The above is only a preferred embodiment of the present invention, it should be pointed out that for those of ordinary skill in the art, without departing from the principle of the present invention, some improvements and modifications can also be made. It should be regarded as the protection scope of the present invention.

Claims (6)

1., based on a spread-spectrum signal frequency offset estimation methods for decision-feedback, it is characterized in that: comprise the following steps:

Steps A, the local spread-spectrum code chip of receiving terminal generating leader sequence , after receiving terminal receives spread-spectrum signal X, by it according to size be , window and size be step value carry out frequency deviation precorrection, obtain the Received signal strength through overdeviation precorrection ;

Step B, receiving terminal is by the leading spread-spectrum code chip of this locality with the Received signal strength through overdeviation precorrection leading spread-spectrum code chip be correlated with, by the result after relevant each time store;

Step C, receiving terminal chooses the correlation calculation result of storage in the frequency deviation precorrection value corresponding to maximum as the result of frequency deviation rough estimate;

Step D, the spread-spectrum signal X received uses by receiving terminal carry out after frequency deviation slightly corrects, the signal after frequency deviation is slightly corrected carry out despreading and by known spread spectrum code sequence be correlated with the signal received, obtain the result after being correlated with ;

Step e, the result of receiving terminal after being correlated with in to choose range value maximum as the symbolic information after judgement, and will store after normalization;

Step F, the signal of reception to be obtained the symbolic information after the judgement received by receiving terminal one by one to the process of step e by step D , and pass through difference processing is carried out to result, obtains differentiated result ;

Step G, differentiated result is added up by receiving terminal, obtains the mean value of result , estimate phase place ;

Step H, receiving terminal is according to the mean value of the difference result estimated phase place , the spread-spectrum code chip length that single symbol is corresponding , difference interval with the sample rate of receiving terminal carry out frequency deviation carefully to estimate, obtain , receiving terminal according to with obtain frequency offset estimation result accurately .

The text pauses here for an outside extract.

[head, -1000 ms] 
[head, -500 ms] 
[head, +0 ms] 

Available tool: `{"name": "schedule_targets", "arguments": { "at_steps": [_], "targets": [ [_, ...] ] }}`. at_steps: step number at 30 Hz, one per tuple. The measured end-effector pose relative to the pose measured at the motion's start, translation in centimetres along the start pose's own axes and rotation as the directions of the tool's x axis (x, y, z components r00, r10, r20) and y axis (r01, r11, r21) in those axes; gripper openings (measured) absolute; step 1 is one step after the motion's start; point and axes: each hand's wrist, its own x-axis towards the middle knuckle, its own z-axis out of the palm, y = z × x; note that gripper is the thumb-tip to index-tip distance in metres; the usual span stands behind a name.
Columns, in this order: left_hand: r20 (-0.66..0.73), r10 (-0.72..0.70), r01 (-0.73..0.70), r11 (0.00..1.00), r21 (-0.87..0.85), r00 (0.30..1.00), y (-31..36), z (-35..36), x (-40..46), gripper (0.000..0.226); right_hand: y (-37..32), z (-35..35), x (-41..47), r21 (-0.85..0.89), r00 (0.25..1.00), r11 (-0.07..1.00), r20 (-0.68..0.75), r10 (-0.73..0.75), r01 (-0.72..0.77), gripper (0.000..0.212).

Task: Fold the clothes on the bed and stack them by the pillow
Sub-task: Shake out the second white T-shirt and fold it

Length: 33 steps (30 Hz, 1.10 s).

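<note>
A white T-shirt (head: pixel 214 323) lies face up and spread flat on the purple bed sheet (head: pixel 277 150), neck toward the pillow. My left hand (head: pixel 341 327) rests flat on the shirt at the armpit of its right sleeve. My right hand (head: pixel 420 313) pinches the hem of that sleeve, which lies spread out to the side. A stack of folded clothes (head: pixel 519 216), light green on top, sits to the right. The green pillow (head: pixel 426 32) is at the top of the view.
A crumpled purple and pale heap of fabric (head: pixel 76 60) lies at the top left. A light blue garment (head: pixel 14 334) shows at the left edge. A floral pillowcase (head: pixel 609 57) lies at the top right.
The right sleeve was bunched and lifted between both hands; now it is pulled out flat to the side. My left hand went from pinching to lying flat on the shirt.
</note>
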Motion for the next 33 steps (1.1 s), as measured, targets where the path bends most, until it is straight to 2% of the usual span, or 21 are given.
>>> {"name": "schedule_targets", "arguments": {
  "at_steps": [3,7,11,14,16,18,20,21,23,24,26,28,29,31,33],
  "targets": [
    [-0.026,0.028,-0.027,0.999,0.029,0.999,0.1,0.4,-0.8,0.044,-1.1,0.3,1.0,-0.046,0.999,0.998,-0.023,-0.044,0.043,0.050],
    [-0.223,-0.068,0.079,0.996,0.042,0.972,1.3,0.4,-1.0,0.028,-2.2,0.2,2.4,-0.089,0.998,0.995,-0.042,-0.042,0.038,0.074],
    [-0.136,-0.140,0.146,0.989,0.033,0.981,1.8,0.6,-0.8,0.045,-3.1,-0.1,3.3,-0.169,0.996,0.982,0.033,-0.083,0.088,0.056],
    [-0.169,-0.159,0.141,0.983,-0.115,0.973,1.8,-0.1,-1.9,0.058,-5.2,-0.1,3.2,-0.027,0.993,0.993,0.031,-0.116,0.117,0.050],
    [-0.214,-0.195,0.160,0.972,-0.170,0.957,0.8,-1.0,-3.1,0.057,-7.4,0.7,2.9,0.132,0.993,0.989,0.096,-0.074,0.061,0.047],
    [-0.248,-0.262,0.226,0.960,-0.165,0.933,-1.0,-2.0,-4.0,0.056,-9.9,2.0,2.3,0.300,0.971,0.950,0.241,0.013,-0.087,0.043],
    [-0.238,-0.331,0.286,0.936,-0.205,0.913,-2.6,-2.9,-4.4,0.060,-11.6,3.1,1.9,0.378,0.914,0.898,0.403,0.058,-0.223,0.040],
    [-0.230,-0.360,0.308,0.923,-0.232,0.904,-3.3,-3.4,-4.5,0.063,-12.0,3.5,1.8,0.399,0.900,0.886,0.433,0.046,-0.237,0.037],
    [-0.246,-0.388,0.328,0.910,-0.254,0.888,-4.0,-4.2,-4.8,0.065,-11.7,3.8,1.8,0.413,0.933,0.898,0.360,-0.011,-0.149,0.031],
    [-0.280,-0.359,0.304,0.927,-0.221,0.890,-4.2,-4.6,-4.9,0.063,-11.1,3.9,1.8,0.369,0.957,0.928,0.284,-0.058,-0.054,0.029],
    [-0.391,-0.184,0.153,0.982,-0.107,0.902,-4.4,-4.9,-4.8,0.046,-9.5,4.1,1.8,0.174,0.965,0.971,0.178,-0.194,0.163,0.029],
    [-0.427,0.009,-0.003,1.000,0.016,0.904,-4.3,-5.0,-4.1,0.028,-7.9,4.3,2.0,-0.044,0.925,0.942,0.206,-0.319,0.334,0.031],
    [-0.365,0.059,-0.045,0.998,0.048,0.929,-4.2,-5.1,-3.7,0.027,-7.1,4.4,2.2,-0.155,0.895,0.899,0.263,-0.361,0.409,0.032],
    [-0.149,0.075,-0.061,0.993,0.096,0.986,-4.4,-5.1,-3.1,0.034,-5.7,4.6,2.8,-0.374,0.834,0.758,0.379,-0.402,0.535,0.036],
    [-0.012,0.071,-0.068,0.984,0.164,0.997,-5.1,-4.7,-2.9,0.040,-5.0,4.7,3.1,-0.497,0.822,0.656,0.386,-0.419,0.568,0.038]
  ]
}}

2. the spread-spectrum signal frequency offset estimation methods based on decision-feedback according to claim 1, is characterized in that: the local spread-spectrum code chip of the targeting sequencing described in steps A is the concrete sequence that receiving terminal is known.

3. the spread-spectrum signal frequency offset estimation methods based on decision-feedback according to claim 1, is characterized in that: the window described in steps A , and step value according to receiving terminal, the priori of frequency deviation rough estimate precision and the requirement of scope, the symbol of spread-spectrum signal and spreading rate, receiving terminal sample rate and the frequency deviation that transmits is determined.

4. the spread-spectrum signal frequency offset estimation methods based on decision-feedback according to claim 1, is characterized in that: the result after relevant described in step D it is the complex result of amplitude after remaining coherently despreading and phase information.

5. the spread-spectrum signal frequency offset estimation methods based on decision-feedback according to claim 1, is characterized in that: the difference interval of the difference processing described in step F for or not the integer value of 0.

6. the spread-spectrum signal frequency offset estimation methods based on decision-feedback according to claim 1, is characterized in that: described method is used for the communication system of compatible IEEE802.15.4 standard.